Problem details » In full and word for word, copy the listing; no pictures belong in the copy.
Segment Start: Dataset section
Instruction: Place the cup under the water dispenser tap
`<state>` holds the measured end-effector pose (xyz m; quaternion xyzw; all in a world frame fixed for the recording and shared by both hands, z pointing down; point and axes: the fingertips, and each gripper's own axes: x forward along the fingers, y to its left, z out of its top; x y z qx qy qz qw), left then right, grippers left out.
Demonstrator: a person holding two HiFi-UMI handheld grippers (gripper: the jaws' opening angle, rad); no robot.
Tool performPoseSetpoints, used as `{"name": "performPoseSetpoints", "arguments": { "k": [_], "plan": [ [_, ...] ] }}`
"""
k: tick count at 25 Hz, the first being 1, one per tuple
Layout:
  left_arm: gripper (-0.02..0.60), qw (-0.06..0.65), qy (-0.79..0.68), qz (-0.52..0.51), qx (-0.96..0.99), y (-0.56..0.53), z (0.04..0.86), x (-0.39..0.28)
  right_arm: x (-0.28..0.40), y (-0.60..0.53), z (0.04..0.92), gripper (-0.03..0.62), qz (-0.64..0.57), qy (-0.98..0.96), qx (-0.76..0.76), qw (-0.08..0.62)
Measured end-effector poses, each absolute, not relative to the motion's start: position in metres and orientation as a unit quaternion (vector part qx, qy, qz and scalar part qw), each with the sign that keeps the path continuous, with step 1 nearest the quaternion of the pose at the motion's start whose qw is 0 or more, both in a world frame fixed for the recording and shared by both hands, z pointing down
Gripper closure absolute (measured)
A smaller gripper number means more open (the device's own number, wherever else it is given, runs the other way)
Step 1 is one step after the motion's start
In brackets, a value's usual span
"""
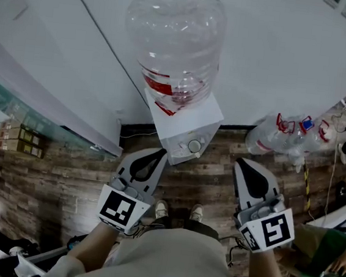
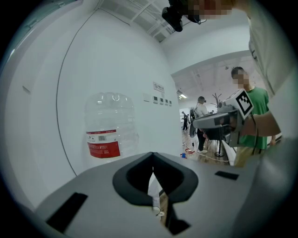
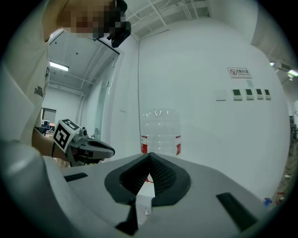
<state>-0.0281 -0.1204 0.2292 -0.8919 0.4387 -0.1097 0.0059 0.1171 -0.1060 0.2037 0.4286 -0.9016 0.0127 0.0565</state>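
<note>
Facing a white water dispenser (image 1: 183, 127) backed against a pale wall (image 1: 280, 54), with a large clear bottle (image 1: 174, 36) upended on top and a red-and-white label around its lower part. Seen in the head view as a narrow white box standing on a wooden plank floor (image 1: 64, 179), with a round knob (image 1: 195, 146) on the near face; cannot tell whether that is the tap. Cannot tell where the cup is.

Holding the left gripper (image 1: 159, 153) out near the dispenser's front, on its left, with jaws closed tip to tip and nothing pinched between them. Holding the right gripper (image 1: 239, 164) about level with it, further right and clear of the dispenser, with jaws likewise pressed together and empty. Pointing both roughly level toward the wall, with the bottle rising beyond the closed tips in each gripper view and a sliver of white dispenser body showing through the slot below them.

Carrying a black-and-white marker cube (image 1: 118, 208) behind the left jaws and another behind the right. Standing with two pale shoes (image 1: 162, 209) between the grippers, toes toward the dispenser.

Off to the right, by the foot of the wall, a heap of empty clear bottles (image 1: 284, 137). At the right edge, somebody in a green top (image 1: 333, 250).
</note>
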Motion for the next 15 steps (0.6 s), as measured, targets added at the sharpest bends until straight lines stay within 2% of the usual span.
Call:
{"name": "performPoseSetpoints", "arguments": {
  "k": [15],
  "plan": [
    [0.575, 0.007, 0.442, -0.113, -0.89, -0.131, 0.226, -0.032, 0.114, -0.116, 0.205, 0.588, 0.013, -0.903, 0.425, 0.062]
  ]
}}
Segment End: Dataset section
Solution to the problem »
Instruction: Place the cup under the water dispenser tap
`<state>` holds the measured end-effector pose (xyz m; quaternion xyzw; all in a world frame fixed for the recording and shared by both hands, z pointing down; point and axes: the fingertips, and each gripper's own axes: x forward along the fingers, y to its left, z out of its top; x y z qx qy qz qw), left then right, grippers left out.
Demonstrator: a person holding two HiFi-UMI handheld grippers (gripper: the jaws' opening angle, rad); no robot.
Tool performPoseSetpoints, used as `{"name": "performPoseSetpoints", "arguments": { "k": [_], "plan": [ [_, ...] ] }}`
"""
k: tick count at 25 Hz, the first being 1, one per tuple
Layout:
  left_arm: gripper (-0.02..0.60), qw (-0.06..0.65), qy (-0.79..0.68), qz (-0.52..0.51), qx (-0.96..0.99), y (-0.56..0.53), z (0.04..0.86), x (-0.39..0.28)
  right_arm: x (-0.28..0.40), y (-0.60..0.53), z (0.04..0.92), gripper (-0.03..0.62), qz (-0.64..0.57), qy (-0.98..0.96), qx (-0.76..0.76), qw (-0.08..0.62)
Measured end-effector poses, each absolute, not relative to the motion's start: position in metres and orientation as a unit quaternion (vector part qx, qy, qz and scalar part qw), each with the sign that keeps the path continuous, with step 1 nearest the quaternion of the pose at the motion's start whose qw is 0 or more, both in a world frame fixed for the recording and shared by both hands, z pointing down
Gripper closure absolute (measured)
A smaller gripper number means more open (the device's own number, wherever else it is given, runs the other way)
Step 1 is one step after the motion's start
In brackets, a value's usual span
"""
<state>-0.0281 -0.1204 0.2292 -0.8919 0.4387 -0.1097 0.0059 0.1171 -0.1060 0.2037 0.4286 -0.9016 0.0127 0.0565</state>
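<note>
Facing a white water dispenser (image 1: 183, 127) backed against a pale wall (image 1: 280, 54), with a large clear bottle (image 1: 174, 36) upended on top and a red-and-white label around its lower part. Seen in the head view as a narrow white box standing on a wooden plank floor (image 1: 64, 179), with a round knob (image 1: 195, 146) on the near face; cannot tell whether that is the tap. Cannot tell where the cup is.

Holding the left gripper (image 1: 159, 153) out near the dispenser's front, on its left, with jaws closed tip to tip and nothing pinched between them. Holding the right gripper (image 1: 239, 164) about level with it, further right and clear of the dispenser, with jaws likewise pressed together and empty. Pointing both roughly level toward the wall, with the bottle rising beyond the closed tips in each gripper view and a sliver of white dispenser body showing through the slot below them.

Carrying a black-and-white marker cube (image 1: 118, 208) behind the left jaws and another behind the right. Standing with two pale shoes (image 1: 162, 209) between the grippers, toes toward the dispenser.

Off to the right, by the foot of the wall, a heap of empty clear bottles (image 1: 284, 137). At the right edge, somebody in a green top (image 1: 333, 250).
</note>
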Motion for the next 15 steps (0.6 s), as measured, targets added at the sharpest bends until straight lines stay within 2% of the usual span.
Call:
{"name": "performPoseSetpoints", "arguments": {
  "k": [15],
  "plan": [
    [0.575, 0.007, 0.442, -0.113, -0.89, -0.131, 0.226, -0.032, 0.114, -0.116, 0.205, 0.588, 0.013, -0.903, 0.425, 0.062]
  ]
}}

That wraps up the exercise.